Gobernaba el virreinato el Señor Sobremonte, funcionario apegado al formalismo de las altas posiciones administrativas y sin las virtudes esenciales de un patriota. Con esas cualidades, no era garantía para la colonia ni para los pueblos del virreinato, en tiempos en que España sufría el desorden interior y los ultrajes del absolutismo napoleónico, y cuando en los pueblos americanos empezaba a sentirse el movimiento de una idea emancipadora.
■ Dueña Inglaterra de los mares, por sus escuadras victoriosas en Trafalgar, creyó propicia la hora no sólo para vengar las subordinaciones de Carlos IV a Napoleón, enemigo declarado de la Gran Bretaña, sino también los estímulos directos que la corona española había desarrollado en la emancipación de las colonias inglesas en la América del Norte. La hora era, en realidad, propicia.
■ En el año 1805, una escuadra inglesa navegó en los mares de nuestro continente y siguió viaje hacia el Cabo de Buena Esperanza, en donde conquistó las colonias holandesas. El virrey Sobremonte tuvo noticia de que esas fuerzas tentarían también la conquista del Río de la Plata; pero cuando conoció las operaciones que hacía en el Sur de África, descuidó ponerse en condiciones de defensa. Fue para él una amarga sorpresa, cuando en los días de junio de 1806, vio en el estuario una escuadra de doce buques ingleses, que no venía a saludar la insignia del vanidoso virrey.

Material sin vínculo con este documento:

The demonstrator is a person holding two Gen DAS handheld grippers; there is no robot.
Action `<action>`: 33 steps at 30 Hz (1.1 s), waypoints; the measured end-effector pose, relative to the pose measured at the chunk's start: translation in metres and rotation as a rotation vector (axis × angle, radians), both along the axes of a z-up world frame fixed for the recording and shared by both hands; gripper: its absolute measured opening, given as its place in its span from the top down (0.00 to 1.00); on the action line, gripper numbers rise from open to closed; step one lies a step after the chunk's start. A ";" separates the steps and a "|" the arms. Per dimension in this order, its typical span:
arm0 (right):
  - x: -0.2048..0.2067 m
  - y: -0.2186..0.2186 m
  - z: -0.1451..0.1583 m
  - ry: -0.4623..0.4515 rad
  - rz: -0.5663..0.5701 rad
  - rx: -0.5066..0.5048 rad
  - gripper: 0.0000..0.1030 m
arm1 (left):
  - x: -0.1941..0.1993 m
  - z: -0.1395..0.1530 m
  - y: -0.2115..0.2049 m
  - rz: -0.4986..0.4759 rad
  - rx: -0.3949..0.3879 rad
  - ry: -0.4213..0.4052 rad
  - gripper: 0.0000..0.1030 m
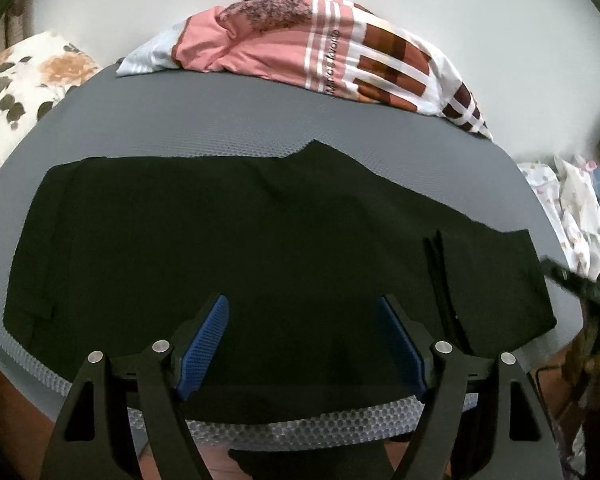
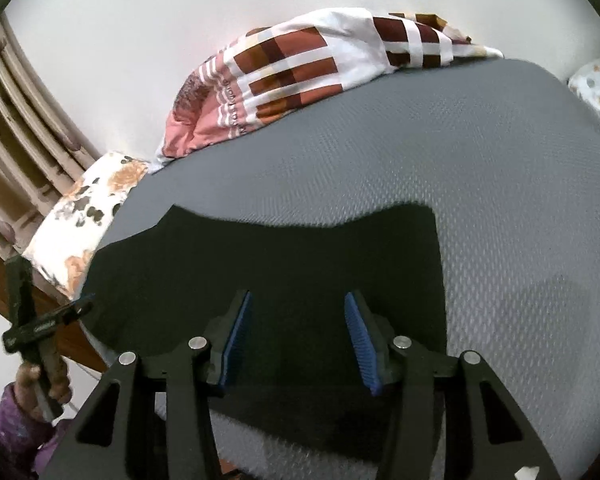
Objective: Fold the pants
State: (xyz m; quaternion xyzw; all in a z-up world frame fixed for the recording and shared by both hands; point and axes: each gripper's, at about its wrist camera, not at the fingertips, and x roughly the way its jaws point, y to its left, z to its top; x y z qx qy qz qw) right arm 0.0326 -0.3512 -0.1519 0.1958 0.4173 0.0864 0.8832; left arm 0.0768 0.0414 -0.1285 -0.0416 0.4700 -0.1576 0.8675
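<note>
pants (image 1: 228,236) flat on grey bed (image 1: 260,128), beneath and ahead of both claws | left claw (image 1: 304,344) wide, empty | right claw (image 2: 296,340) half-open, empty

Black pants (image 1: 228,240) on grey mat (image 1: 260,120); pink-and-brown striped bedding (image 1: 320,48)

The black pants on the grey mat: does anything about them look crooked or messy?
Slightly. The pants lie flat on the mat, but their far edge is uneven, with one bump jutting up. Nothing torn or spilled shows.
</note>
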 end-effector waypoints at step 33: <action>0.012 -0.034 -0.009 -0.014 -0.133 0.111 0.88 | 0.007 0.013 0.052 0.084 -0.016 -0.032 0.25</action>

■ Colocado en el duro y difícil trance, probó que su carácter no estaba a la altura de la situación. Llegó a creer que los invasores no realizarían sus propósitos con las escasas fuerzas que traían, y descuidó aun entonces, armar y disciplinar a los vecinos. Se limitó a organizar algunas partidas para que vigilaran las costas durante las noches. Desde el 17 de junio, día en que fueron vistos los buques ingleses en el estuario, hasta el 27 del mismo mes, en que desembarcaron en las playas de Quilmes y marcharon sobre la ciudad, el virrey dio órdenes y contraórdenes, se movió de un lado para otro lado, paseó las calles con grandes comitivas de ayudantes, y cuando distribuyó armas y municiones, lo hizo en una forma inconveniente y ridícula. Pedro Cerviño, en su diario, da los siguientes datos acerca de esa distribución, hecha el día 25 de junio: “A las dos de la tarde-dice-tocaba de nuevo la generala, y dada la señal de alarma corrieron todos con precipitación al cuartel; allí recibieron de mano del sargenvolante y varios edecanes, que los hizo hacer alto. Con ese motivo procedieron los soldados a acomodar su armamento, del que ya habían perdido alguna parte de los cartuchos y piedras, faltando en todas las llaves, la zapata para colocar aquellas.”